Watch the Third Parties
Third party candidates Pat Buchanan (Reform Party) and Ralph Nader (Green Party) are not expected to receive more than a few percentage of the national vote. But in a few close states, each could influence which candidate wins that area's popular vote and hence the Electoral College votes associated with that state. See how Bush and Gore, respectively, deal with these third party challenges by attempting to co-opt their issues and supporters. Since neither Buchanan nor Nader are expected to meet the popular support threshold for inclusion in the Fall television debates, this exclusion will limit the ability of each to garner much popular support overall.
Pay Attention to Outside Groups
One thing that will be distinctive in 2000 is reliance on outside groups to carry the most negative messages in the race. Since current campaign finance rules allow political parties and independent interest groups to broadcast ads for or against specific individuals, look for the candidates to practice "good cop/bad cop" routines in which they deliver more positive messages, while outside organizations sympathetic to each candidate run more hard-hitting messages. The virtue of this strategy is that it allows candidates to appear to be above the partisan fray and thereby helps them avoid voter wrath for negative campaigning. The goal in the campaign is to pin negative material on the opponent without getting blamed by voters for practicing attack politics.
Keep Your Eye on the Vision
In the end, Americans will have to choose between two very different visions for the future. Bush has proposed over a $1 trillion dollar tax cut based on the anticipated federal budget surplus. His vision favors a smaller and less activist federal government. As evidenced by his nomination battle against McCain and Steve Forbes, Bush favors a tough line on social issues and a national policy that is less friendly to the environment and more attuned to economic development.
In contrast, Gore prefers a much smaller tax cut, with more of the surplus being devoted to shoring up Social Security and Medicare. The vice president has come out in favor of President Bill Clinton's proposal to extend prescription drug benefits to Medicare recipients and wants to use some of the budget surplus to fix the pending fiscal crisis of the Social Security Trust Fund.
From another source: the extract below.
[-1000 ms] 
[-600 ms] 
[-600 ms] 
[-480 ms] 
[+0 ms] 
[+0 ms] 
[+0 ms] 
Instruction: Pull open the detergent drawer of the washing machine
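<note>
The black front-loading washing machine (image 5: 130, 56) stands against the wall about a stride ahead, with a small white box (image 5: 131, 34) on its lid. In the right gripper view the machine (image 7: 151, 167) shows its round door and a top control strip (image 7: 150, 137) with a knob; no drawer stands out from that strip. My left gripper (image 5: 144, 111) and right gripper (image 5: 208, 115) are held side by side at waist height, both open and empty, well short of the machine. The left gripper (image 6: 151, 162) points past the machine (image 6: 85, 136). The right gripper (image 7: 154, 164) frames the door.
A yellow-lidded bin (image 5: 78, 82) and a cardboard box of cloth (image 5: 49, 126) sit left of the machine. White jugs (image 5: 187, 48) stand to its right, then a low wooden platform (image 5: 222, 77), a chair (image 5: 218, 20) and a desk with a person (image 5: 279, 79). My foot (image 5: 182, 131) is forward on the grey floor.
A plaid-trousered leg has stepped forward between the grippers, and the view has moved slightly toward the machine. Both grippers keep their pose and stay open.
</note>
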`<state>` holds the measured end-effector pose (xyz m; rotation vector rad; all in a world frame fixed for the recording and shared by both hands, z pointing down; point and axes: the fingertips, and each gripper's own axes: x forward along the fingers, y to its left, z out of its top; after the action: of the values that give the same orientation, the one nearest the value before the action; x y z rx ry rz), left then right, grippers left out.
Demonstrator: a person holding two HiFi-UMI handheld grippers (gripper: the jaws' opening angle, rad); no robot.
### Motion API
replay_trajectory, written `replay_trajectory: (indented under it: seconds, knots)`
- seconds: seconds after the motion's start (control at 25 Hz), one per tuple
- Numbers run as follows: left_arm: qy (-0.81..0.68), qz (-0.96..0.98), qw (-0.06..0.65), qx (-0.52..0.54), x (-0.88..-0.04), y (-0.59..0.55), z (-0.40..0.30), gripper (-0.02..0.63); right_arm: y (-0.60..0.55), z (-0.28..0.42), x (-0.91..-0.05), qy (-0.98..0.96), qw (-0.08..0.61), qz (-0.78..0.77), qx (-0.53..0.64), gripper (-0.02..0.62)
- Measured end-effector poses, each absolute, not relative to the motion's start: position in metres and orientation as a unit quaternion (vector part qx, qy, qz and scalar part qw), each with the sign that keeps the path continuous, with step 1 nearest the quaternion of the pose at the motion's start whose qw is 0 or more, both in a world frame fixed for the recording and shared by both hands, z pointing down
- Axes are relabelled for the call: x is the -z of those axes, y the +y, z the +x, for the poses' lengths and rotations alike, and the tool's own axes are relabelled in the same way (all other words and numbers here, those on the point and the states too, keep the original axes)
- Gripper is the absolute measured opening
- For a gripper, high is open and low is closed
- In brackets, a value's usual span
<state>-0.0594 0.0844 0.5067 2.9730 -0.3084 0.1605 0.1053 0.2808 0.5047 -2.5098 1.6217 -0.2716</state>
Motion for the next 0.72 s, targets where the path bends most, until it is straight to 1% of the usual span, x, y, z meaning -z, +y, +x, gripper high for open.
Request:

Since both the political and policy stakes are unusually high, look for voter turnout to go up in the Fall election. One positive feature of the 2000 primaries was that voter turnout went up nearly every place there was a competitive race. If voters believe that their vote matters and don't get turned off the negative campaigning that is likely to emerge over the course of the next eight months, we may see a small uptick in the numbers of Americans going to the ballot box. If that is the case, that would be a nice way to end the first election of the new Millenium.